Karnaca, Jewel of the South
I played Dishonored 2 on my Playstation 4 Pro, and my god does this game look absolutely gorgeous. The beautiful water-colour art style comes into full effect here, and Dishonored 2 constantly treats you with amazing visual fidelity, with high quality textures, character models, an environment details. The level of visuals Dishonored 2 achieves unfortunately causes the game to run at 30 frames per second, and while it’s certainly stable, I much would’ve preferred a 60 frames per second experience. Dishonored 2, at least from my experience didn’t hold up terribly well in terms of other technical aspects. I experienced one game breaking bug, and experienced 3 or 4 hard crashes across 16-20 hours of game time. I also noticed that the game’s audio mixing was slightly off, with sound effects coming into play shortly after they were supposed to, and it seems to lack support for surround sound, but I’m sure that can be changed with some fiddling with the settings.

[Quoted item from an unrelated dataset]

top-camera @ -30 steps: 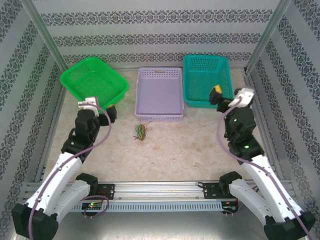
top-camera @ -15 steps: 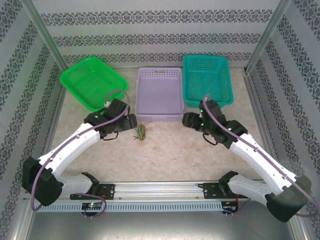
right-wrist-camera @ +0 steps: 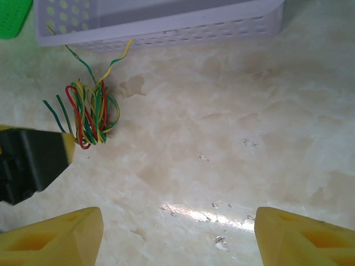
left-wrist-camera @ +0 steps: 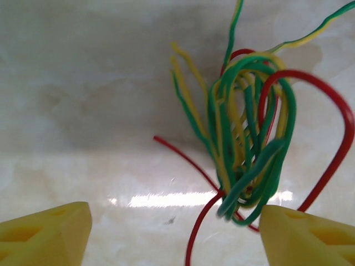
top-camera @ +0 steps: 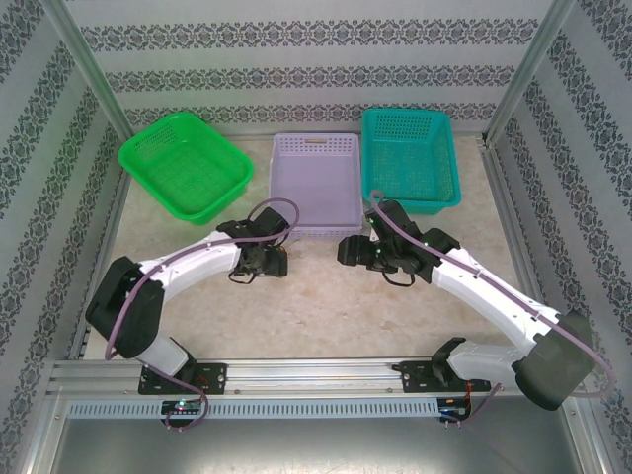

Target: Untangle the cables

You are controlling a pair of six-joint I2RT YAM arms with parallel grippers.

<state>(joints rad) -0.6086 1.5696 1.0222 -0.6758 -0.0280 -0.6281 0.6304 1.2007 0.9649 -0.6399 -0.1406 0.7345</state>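
My left hand [left-wrist-camera: 175,224] stands wide open, holding nothing. The cables [left-wrist-camera: 249,149] lie bunched on the surface [right-wrist-camera: 233,133] just ahead, between its fingers. My right hand [right-wrist-camera: 178,227] is open and empty too, with the cables well ahead, off to one side.

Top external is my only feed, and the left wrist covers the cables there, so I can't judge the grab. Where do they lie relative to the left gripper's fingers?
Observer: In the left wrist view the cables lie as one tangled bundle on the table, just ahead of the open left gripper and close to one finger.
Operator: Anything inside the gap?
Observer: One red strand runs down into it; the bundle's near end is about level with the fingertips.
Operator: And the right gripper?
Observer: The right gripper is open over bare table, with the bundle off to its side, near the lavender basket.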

Dishonored 2 successfully takes what made the first game so great, and turns it up a notch, making for an impressive experience drowning in player choice. There’s no right way to play Dishonored 2, and that’s the beauty of it. Arkane should be applauded for crafting such an excellent game, and while it’s definitely got its problems, it’s easily one of the best games of 2016. It has a solid story, refreshing player choice, a beautiful world, and incredible visual fidelity. I cannot recommend Dishonored 2 enough, especially you’ve played and enjoyed the original.
-Unprecedented player choice
-Incredible visuals and art style
-Intuitive level design, that’s refreshing form start to finish
-Solid narrative, with likeable characters
-Game breaking bugs and crashes
Thanks for reading guys! I really enjoyed this one, and I was looking forward to it too so I’m glad Arkane handled it well. Up next is the 4th Episode of Telltale’s Batman series, then Pokemon Sun and Moon!
Thanks again, Harry.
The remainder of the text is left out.